Adapting to climate change means developing resiliency so that we human beings, our fellow creatures and coming generations can survive and thrive as much as possible.
This means carefully preserving our region’s air, land, and water. The mine would further pollute our air, replace life-sustaining ecosystems with mine waste, and perhaps deplete our precious groundwater, putting wells at risk and sending millions of gallons of treated wastewater daily down Wolf Creek.
Adaptation means generating sustainable forms of livelihood, housing, education, business, agriculture, and more — locally-based as much as possible — and moving away from fossil fuels to justly sourced renewable power.
Many community members, local businesses and local nonprofits are working to attain just such a vision. Rise Gold’s extractive business model does not align with these goals.
Because it is a global problem, we must also do our part to mitigate the harm of climate change by reducing our regional carbon footprint. The Nevada County Energy Action Plan calls for gradually reducing annual residential electric use by 12 percent. Rise Gold’s projected electrical use would cancel out this goal by annually using electricity equivalent to 5,000 new homes and could strain our already overburdened power grid.

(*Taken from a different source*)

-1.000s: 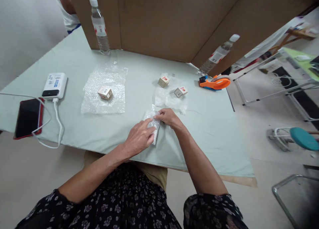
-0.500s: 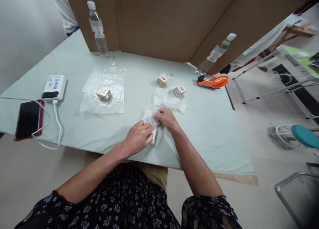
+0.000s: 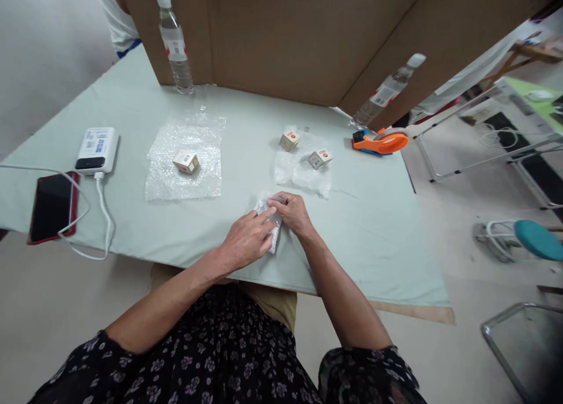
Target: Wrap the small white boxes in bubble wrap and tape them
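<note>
Near the table's front edge, a folded piece of bubble wrap (image 3: 273, 240) lies between my hands; whatever is inside it cannot be made out. My left hand (image 3: 250, 236) is closed on its left side, with the index finger reaching across its top. The fingers of my right hand (image 3: 289, 211) pinch its upper right part. Beyond them, two small printed boxes, one upright box (image 3: 290, 141) and one tilted box (image 3: 320, 158), rest on a bubble wrap sheet (image 3: 292, 172). Another small box (image 3: 186, 162) sits on a larger bubble wrap sheet (image 3: 162, 181) at the left.
An orange tape dispenser (image 3: 380, 142) lies at the right, near a water bottle (image 3: 387, 93). A second bottle (image 3: 176, 52) stands before the cardboard panel (image 3: 272, 40). At the left are a white power bank (image 3: 97, 149), a phone (image 3: 51, 207) and a looping cable (image 3: 105, 216).
My right fingers have shifted slightly left along the top of the folded bubble wrap. My left index finger now extends farther towards them. The whole view has moved slightly.
</note>
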Motion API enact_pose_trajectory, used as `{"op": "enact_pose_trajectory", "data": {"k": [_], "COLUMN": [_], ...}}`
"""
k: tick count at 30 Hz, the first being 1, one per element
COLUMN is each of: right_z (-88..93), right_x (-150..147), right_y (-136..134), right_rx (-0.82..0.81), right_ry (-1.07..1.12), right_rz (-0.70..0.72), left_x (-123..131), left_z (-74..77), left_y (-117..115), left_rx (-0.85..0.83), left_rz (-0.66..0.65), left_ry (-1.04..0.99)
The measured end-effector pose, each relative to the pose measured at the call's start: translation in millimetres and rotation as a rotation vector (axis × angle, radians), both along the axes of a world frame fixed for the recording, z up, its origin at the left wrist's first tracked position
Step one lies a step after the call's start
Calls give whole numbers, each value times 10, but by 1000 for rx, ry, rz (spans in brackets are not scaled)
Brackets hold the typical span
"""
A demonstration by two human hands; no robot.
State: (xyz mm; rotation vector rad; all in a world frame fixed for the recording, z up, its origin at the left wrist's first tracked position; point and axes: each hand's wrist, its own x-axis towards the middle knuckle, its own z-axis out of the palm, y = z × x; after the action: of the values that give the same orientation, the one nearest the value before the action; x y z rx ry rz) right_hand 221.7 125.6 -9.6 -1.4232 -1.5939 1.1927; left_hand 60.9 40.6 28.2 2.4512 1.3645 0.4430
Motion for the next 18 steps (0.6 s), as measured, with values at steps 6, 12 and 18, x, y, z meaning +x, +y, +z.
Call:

Even more significant would be the massive carbon emissions caused by diesel-powered heavy equipment used for: constant construction during the first year and half; ongoing continuous excavating, underground blasting, drilling, rock crushing, loading, hauling, unloading, spreading, and compacting to create engineered fill up to seven stories tall; continuous mine dewatering by pumping, treating and sending millions of gallons of wastewater down Wolf Creek; increased new diesel truck traffic (up to 100 round trips a day, seven days a week, 16 hours a day). This would result in significant increases of greenhouse emissions rather than decreases as outlined in the county’s Energy Action Plan.
Please, let’s put this debate to rest once and for all and not waste everyone’s time and energy by pretending we should seriously consider reopening the Idaho-Maryland Mine every time another penny-stock company comes along to propose it.
The county has taken a proactive approach with its plan to foster resiliency and mitigate the harmful effects of climate change. Let’s not turn back now.
Sharon Delgado is a local retired United Methodist pastor and author of “Love in a Time of Climate Change: Honoring Creation, Establishing Justice” (Fortress Press). Her blog is at sharondelgado.org.